> **HOW TO COMPLETE THIS TASK**: Restate each line of the listing exactly, without carrying over any pictures.

> **GIVEN INFORMATION**:
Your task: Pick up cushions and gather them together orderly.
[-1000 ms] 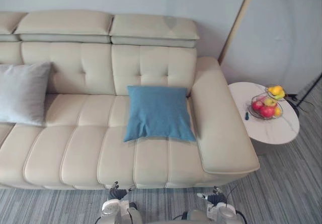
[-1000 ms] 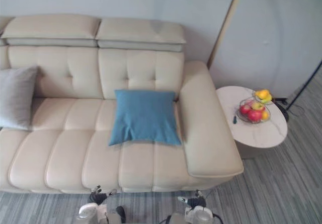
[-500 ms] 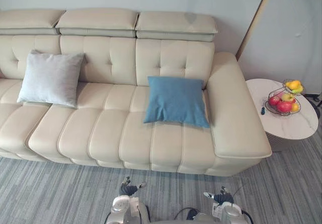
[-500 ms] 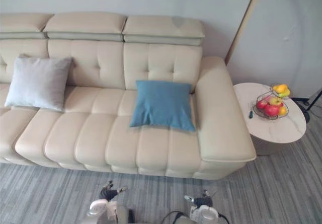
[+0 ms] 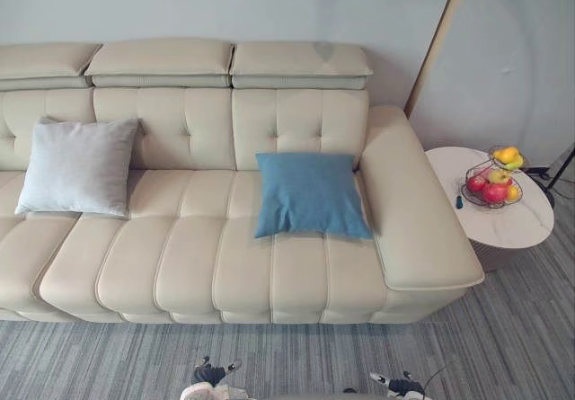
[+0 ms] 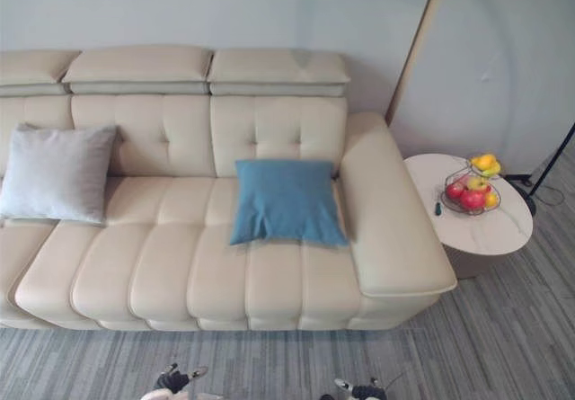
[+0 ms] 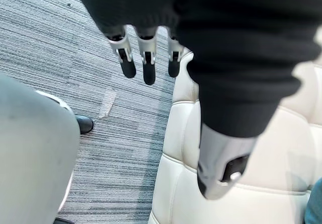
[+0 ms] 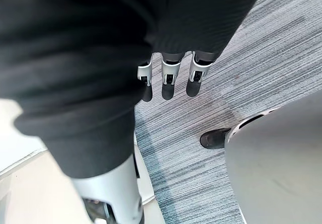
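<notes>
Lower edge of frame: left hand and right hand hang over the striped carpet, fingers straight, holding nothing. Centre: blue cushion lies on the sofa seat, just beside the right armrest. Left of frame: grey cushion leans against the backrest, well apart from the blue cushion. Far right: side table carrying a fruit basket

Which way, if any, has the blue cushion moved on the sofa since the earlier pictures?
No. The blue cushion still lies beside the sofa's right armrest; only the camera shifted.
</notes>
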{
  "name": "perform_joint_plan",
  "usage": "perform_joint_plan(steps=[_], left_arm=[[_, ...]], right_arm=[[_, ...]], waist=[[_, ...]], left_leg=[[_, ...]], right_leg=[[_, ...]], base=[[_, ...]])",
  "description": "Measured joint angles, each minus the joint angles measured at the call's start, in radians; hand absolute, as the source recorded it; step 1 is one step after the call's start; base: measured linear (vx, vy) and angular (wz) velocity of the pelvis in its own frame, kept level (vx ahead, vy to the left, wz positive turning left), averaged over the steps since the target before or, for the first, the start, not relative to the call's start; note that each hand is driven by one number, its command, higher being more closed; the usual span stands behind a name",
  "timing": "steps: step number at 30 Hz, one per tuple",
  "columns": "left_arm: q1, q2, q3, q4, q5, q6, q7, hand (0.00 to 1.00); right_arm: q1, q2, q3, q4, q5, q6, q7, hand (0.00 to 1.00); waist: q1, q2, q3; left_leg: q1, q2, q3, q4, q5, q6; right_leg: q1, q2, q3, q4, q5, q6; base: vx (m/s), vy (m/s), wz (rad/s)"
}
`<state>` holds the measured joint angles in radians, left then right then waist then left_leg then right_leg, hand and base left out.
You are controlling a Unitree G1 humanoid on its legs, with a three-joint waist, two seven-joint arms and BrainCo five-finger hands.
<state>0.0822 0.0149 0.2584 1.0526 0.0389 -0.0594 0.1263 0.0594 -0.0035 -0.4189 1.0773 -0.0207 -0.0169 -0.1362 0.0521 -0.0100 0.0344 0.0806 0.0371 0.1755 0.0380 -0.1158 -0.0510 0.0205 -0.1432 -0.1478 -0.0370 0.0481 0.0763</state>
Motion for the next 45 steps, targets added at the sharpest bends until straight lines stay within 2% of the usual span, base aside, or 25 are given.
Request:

> **TASK RESPONSE**:
Your task: Pick up cushions and gather them together orderly.
[-1000 ms] 
[-1000 ms] 
[-500 ms] 
[-500 ms] 
[+0 ms] 
[+0 ms] 
[+0 ms] 
[+0 ms] 
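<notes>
Lower edge of frame: left hand and right hand hang over the striped carpet, fingers straight, holding nothing. Centre: blue cushion lies on the sofa seat, just beside the right armrest. Left of frame: grey cushion leans against the backrest, well apart from the blue cushion. Far right: side table carrying a fruit basket

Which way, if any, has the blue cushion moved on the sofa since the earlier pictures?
No. The blue cushion still lies beside the sofa's right armrest; only the camera shifted.
</notes>
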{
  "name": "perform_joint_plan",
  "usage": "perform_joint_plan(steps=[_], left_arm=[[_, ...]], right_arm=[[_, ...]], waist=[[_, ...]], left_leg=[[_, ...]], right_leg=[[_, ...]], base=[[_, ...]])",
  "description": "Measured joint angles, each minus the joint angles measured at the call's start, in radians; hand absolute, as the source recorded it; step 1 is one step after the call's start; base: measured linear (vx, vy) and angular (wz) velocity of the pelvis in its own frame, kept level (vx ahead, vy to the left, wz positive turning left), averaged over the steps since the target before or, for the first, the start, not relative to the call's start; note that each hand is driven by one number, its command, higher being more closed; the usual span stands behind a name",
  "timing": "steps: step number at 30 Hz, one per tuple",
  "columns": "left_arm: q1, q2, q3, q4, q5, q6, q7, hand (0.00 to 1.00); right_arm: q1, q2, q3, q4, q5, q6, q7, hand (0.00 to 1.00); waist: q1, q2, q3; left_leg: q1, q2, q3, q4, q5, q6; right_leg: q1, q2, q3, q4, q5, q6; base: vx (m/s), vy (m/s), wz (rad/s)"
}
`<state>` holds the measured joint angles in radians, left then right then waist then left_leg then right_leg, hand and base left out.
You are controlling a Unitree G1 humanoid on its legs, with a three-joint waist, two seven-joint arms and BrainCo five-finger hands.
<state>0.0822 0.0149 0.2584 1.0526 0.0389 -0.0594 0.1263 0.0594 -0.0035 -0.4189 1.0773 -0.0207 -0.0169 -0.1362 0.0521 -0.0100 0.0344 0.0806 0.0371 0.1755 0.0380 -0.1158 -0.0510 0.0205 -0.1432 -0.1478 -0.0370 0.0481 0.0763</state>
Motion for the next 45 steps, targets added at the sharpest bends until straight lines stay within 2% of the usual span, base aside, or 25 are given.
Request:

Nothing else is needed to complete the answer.